ABC Sports executives "are pulling for Real Quiet," said Mark Mandel, director of media relations. "We are the network of racing. We have been doing the Triple Crown for a long time, and what is good for the industry is good for ABC."
So far, the ratings on this year's Triple Crown races have been disappointing, with the Kentucky Derby down 16 percent and the Preakness down 23 percent from last year. Mandel noted that prior to the Derby and the Preakness, "The big horses that seemed to be the favorites dropped out for various reasons."
Sports and media executives admit privately that they'll be happy if Real Quiet can make a race of let alone win the Belmont.
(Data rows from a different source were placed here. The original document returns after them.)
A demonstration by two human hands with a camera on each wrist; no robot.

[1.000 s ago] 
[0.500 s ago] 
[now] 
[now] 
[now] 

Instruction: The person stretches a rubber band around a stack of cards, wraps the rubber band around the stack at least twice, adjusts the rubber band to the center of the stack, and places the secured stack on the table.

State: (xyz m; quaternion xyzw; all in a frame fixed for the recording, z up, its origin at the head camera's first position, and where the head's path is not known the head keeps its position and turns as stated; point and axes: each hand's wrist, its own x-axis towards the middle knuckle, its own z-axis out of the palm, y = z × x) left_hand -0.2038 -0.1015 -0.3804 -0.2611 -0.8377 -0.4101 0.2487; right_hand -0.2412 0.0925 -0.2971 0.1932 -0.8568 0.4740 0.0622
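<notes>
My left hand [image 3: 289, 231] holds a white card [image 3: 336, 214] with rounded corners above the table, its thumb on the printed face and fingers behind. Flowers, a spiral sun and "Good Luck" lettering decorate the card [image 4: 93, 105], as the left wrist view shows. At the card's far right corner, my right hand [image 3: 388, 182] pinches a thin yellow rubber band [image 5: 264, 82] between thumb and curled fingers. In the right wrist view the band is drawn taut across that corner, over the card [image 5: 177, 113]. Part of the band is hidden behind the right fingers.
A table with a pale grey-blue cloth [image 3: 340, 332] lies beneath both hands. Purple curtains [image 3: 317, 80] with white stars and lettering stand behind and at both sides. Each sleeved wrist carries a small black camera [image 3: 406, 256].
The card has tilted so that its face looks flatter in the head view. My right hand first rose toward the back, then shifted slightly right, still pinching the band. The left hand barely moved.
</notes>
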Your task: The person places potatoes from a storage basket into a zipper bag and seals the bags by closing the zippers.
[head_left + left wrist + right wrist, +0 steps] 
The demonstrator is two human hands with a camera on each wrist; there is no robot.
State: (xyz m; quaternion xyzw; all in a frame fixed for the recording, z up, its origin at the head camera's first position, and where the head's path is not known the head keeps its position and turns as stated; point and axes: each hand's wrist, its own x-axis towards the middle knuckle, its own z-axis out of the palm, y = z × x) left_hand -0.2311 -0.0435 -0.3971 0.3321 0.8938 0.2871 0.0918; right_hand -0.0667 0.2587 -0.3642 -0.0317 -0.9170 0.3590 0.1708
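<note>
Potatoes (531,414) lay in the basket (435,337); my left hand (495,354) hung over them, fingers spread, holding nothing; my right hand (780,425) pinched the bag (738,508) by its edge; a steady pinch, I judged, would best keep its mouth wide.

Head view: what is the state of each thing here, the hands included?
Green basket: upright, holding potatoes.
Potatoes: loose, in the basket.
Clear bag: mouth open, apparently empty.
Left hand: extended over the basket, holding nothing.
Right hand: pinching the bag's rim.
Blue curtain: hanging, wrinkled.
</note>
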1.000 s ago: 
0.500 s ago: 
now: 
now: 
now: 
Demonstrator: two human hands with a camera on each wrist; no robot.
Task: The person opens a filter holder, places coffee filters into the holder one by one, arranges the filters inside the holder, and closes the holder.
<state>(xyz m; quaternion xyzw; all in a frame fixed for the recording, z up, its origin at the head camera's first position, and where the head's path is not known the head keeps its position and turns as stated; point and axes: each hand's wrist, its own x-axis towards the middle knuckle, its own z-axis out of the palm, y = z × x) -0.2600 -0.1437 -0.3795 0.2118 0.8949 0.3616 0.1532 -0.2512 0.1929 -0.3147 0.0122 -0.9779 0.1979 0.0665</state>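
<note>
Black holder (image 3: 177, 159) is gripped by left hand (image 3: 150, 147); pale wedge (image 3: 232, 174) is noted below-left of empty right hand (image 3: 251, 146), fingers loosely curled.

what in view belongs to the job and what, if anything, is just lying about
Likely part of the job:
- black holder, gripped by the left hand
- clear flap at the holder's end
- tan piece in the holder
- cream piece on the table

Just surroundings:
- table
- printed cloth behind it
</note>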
But, according to reports, the 3-year-old was looking good last week after getting a few days' rest to recover from a grueling Preakness.
Desormeaux said he "couldn't guarantee" a win, but he was confident of the horse's chances. "He refuses to lose," the jockey said.
Small television markets across the United States will have access to interviews with Desormeaux this week, courtesy of Visa, which will pay for a satellite media feed.
Liz Silver, Visa senior vice president of advertising, said a win by Real Quiet "enhances" the value of the company's sponsorship. Visa would have to shell out an extra $5 million the prize for winning the Visa Triple Crown Challenge but the award is insured, Visa executives said.
Visa is also considering cutting a special, congratulatory commercial, a sort of equine version of the post-Super Bowl "I'm going to Disneyland" spots, Silver said.
Last year, Visa produced just such an ad, congratulating Silver Charm, as well as the horse's owner, trainer and jockey. But the spot never ran, as 1997 Kentucky Derby and Preakness winner Silver Charm was passed in the stretch by a late-charging Touch Gold.
"I'm not sure we want to go down that road again," Silver said. But she was impressed by the sweeping moves Real Quiet made to win both the Derby and the Preakness. "I'm feeling better about it this year," she said.